# Work to be completed
Below are the records; extract from them the line containing "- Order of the" to the line containing "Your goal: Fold", both lines included, exactly and with no pictures.

# Records supplied
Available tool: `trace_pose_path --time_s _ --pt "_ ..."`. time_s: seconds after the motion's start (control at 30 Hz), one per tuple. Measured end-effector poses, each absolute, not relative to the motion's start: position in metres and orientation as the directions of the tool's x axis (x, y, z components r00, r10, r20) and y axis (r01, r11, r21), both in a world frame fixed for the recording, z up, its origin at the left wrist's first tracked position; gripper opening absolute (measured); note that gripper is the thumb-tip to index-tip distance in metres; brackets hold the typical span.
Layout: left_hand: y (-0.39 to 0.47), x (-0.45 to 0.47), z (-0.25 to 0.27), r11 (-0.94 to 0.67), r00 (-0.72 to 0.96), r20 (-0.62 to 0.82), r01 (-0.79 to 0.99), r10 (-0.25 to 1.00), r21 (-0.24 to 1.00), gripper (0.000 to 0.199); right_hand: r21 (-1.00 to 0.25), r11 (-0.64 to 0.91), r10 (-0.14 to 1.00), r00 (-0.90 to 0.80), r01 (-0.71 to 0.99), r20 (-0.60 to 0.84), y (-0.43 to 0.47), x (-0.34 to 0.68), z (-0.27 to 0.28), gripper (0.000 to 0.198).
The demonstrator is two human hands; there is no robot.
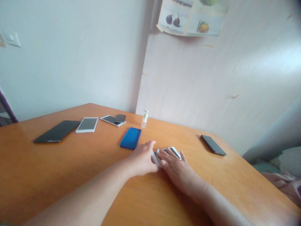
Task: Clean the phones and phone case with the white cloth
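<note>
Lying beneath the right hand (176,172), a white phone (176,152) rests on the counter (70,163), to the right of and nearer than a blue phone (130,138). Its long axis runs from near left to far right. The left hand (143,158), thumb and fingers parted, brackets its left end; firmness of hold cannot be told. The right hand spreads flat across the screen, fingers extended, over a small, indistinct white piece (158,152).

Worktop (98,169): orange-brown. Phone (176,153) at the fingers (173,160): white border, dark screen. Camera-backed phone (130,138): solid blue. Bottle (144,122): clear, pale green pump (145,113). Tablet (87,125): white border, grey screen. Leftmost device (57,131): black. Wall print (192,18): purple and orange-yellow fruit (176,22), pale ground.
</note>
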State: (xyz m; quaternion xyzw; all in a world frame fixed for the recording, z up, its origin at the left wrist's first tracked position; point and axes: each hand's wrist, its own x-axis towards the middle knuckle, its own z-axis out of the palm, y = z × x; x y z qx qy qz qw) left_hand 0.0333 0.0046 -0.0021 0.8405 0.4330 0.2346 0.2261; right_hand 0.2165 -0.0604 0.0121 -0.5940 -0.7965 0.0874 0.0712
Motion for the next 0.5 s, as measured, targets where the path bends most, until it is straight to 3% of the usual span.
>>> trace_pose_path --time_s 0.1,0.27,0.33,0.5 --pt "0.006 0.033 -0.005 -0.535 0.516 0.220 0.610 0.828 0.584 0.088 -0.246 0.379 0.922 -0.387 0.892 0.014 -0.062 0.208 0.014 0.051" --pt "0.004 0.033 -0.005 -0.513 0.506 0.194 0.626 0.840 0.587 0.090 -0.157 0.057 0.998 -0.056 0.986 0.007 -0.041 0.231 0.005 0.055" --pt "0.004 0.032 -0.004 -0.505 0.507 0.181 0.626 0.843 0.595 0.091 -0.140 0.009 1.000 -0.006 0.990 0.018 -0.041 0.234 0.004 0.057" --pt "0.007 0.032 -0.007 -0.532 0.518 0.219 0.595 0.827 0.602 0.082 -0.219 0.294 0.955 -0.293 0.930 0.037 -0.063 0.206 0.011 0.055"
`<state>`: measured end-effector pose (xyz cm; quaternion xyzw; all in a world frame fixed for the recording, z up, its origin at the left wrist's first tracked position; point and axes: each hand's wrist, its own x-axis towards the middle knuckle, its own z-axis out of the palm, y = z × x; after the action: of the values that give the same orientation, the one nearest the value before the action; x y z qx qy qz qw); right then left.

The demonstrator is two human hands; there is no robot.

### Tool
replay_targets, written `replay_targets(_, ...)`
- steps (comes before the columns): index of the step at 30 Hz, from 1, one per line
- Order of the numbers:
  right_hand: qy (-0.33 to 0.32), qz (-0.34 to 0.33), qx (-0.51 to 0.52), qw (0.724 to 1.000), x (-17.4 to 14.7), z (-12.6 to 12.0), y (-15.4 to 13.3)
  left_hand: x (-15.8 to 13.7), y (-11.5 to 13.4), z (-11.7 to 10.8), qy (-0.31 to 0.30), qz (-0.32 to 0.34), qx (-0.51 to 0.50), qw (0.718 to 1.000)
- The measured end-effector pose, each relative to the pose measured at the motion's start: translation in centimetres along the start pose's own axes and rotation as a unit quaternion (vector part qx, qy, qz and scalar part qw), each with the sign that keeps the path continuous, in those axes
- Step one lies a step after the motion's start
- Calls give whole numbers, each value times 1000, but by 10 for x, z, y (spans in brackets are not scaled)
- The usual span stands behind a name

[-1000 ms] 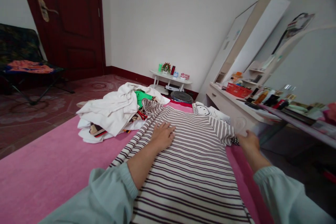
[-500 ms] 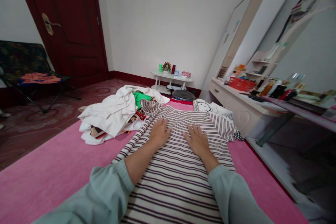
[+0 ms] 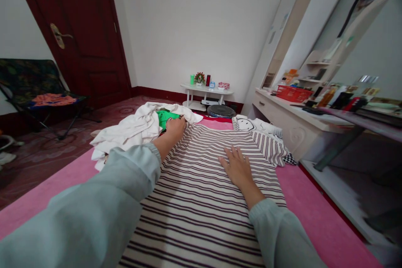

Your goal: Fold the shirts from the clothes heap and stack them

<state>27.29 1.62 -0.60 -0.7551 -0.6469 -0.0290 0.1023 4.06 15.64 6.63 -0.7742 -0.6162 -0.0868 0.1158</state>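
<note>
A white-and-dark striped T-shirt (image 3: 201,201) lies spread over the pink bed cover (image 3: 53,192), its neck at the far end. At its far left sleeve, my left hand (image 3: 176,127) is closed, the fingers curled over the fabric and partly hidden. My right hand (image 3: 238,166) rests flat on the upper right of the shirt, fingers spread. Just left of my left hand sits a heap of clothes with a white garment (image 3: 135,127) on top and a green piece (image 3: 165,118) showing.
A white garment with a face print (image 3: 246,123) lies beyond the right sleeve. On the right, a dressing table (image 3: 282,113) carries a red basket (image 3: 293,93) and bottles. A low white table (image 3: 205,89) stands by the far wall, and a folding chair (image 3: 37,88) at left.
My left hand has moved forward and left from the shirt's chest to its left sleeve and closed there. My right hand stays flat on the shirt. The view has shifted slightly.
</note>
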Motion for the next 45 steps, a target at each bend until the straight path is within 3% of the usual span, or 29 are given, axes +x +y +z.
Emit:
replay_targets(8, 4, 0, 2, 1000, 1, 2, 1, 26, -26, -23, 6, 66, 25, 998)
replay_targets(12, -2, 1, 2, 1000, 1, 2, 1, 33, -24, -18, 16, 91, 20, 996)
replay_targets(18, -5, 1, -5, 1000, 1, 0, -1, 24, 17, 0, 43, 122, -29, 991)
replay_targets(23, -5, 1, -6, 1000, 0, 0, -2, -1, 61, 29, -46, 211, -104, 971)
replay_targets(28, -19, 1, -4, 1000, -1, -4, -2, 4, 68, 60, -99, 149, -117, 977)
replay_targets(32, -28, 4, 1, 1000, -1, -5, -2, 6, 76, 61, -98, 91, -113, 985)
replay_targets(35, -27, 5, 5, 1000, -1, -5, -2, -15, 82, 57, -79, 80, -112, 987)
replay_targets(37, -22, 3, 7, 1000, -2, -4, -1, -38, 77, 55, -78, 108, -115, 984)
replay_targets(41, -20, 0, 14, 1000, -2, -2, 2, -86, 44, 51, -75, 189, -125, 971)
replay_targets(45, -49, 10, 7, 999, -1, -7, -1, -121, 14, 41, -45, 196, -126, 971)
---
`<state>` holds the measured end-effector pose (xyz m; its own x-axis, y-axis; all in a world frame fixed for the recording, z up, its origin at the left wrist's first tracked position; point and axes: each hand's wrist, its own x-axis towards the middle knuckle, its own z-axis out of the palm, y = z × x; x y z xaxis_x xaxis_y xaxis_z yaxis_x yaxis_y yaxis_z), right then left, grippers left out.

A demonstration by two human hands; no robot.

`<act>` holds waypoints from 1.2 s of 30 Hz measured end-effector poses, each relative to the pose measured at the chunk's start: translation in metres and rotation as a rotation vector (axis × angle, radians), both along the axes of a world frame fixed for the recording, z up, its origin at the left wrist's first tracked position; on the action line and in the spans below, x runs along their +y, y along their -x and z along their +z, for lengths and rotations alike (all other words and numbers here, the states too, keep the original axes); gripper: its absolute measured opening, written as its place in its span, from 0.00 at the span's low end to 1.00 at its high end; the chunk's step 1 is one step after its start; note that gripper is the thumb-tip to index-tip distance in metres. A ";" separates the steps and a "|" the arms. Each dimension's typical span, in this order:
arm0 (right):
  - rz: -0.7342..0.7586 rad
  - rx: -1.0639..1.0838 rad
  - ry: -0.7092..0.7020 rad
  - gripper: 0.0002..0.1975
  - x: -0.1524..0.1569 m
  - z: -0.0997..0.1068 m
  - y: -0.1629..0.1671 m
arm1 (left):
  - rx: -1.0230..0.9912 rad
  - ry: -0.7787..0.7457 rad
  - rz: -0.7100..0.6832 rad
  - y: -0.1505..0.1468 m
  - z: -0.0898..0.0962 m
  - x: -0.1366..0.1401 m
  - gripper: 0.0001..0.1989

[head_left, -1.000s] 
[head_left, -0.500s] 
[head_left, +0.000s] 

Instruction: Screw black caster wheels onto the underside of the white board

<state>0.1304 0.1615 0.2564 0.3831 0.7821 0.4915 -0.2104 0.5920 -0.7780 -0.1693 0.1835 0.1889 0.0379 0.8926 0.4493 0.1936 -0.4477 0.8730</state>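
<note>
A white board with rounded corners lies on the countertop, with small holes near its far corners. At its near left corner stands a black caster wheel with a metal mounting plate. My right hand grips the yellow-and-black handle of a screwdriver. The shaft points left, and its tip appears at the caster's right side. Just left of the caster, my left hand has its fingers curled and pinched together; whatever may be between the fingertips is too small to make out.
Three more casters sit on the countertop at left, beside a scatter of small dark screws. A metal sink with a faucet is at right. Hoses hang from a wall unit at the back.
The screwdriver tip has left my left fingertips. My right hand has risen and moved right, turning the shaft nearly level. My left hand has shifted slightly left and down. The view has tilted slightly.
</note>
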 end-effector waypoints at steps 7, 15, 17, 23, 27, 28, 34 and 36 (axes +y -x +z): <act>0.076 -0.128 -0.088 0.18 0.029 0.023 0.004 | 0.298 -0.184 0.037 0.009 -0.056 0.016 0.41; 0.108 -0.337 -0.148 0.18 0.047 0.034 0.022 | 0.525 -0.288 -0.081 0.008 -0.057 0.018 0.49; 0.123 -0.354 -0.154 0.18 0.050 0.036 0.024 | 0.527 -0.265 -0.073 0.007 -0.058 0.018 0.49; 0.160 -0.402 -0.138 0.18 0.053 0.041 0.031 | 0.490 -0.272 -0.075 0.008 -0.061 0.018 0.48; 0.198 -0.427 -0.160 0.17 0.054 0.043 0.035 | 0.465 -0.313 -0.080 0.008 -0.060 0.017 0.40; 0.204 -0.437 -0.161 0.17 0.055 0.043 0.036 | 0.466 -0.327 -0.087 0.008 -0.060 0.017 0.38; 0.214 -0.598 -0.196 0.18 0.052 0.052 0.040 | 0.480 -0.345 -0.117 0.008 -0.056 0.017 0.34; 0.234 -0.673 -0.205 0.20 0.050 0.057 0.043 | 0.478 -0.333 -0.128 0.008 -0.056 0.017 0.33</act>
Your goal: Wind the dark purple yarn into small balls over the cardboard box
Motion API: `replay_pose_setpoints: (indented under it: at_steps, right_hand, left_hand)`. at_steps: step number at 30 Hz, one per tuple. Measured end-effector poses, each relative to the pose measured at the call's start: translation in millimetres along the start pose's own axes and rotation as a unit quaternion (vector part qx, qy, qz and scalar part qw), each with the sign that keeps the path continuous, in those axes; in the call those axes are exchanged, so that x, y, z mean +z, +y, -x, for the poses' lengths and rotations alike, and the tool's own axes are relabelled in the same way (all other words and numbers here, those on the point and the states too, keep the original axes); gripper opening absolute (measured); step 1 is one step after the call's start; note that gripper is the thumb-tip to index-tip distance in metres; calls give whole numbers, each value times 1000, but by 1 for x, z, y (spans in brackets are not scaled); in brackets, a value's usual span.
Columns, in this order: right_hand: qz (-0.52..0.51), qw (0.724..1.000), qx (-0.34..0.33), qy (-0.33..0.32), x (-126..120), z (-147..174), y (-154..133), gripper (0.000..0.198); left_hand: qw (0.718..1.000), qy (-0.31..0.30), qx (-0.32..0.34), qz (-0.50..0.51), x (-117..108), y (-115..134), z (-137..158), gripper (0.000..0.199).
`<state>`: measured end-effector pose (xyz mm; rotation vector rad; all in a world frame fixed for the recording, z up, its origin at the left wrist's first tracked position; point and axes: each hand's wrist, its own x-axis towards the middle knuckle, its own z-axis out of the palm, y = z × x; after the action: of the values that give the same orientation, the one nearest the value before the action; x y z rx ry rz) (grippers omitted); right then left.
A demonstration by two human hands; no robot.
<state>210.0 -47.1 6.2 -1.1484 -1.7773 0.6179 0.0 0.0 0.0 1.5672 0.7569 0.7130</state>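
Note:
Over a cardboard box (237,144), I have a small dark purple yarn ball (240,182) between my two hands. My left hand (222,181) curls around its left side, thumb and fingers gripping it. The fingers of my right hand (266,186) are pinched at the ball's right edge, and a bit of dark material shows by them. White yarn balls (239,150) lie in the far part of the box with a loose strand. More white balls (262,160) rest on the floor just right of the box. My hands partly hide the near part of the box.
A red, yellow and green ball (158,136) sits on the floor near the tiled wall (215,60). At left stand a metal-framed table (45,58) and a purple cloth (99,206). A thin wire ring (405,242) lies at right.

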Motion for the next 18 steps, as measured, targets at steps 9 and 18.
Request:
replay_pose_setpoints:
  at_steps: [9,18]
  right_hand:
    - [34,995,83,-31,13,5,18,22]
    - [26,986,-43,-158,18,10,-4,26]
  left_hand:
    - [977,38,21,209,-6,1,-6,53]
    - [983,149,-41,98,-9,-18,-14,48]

# Written response
- Order of the numbers:
  right_hand: qy (-0.33 to 0.32), qz (-0.34 to 0.33), qx (-0.51 to 0.52), qw (0.724 to 1.000), x (-17.4 to 14.7), z (-12.6 to 12.0), y (-15.4 to 13.3)
  left_hand: x (-15.8 to 13.7), y (-11.5 to 13.4), z (-11.7 to 10.8), qy (-0.31 to 0.30), qz (-0.32 to 0.34), qx (-0.51 to 0.50), qw (0.718 to 1.000)
- The measured end-effector pose, each relative to the pose measured at the motion's start: translation in centimetres along the start pose's own axes and rotation as a unit quaternion (vector part qx, qy, qz and scalar part qw), each with the sign that keeps the path continuous, in those axes
- Step one lies a step after the motion's start
- Calls give whole numbers, each value times 1000, but by 10 for x, z, y (spans in brackets are not scaled)
- The usual span stands behind a name

[-1000 ms] 
[-500 ms] 
[+0 ms] 

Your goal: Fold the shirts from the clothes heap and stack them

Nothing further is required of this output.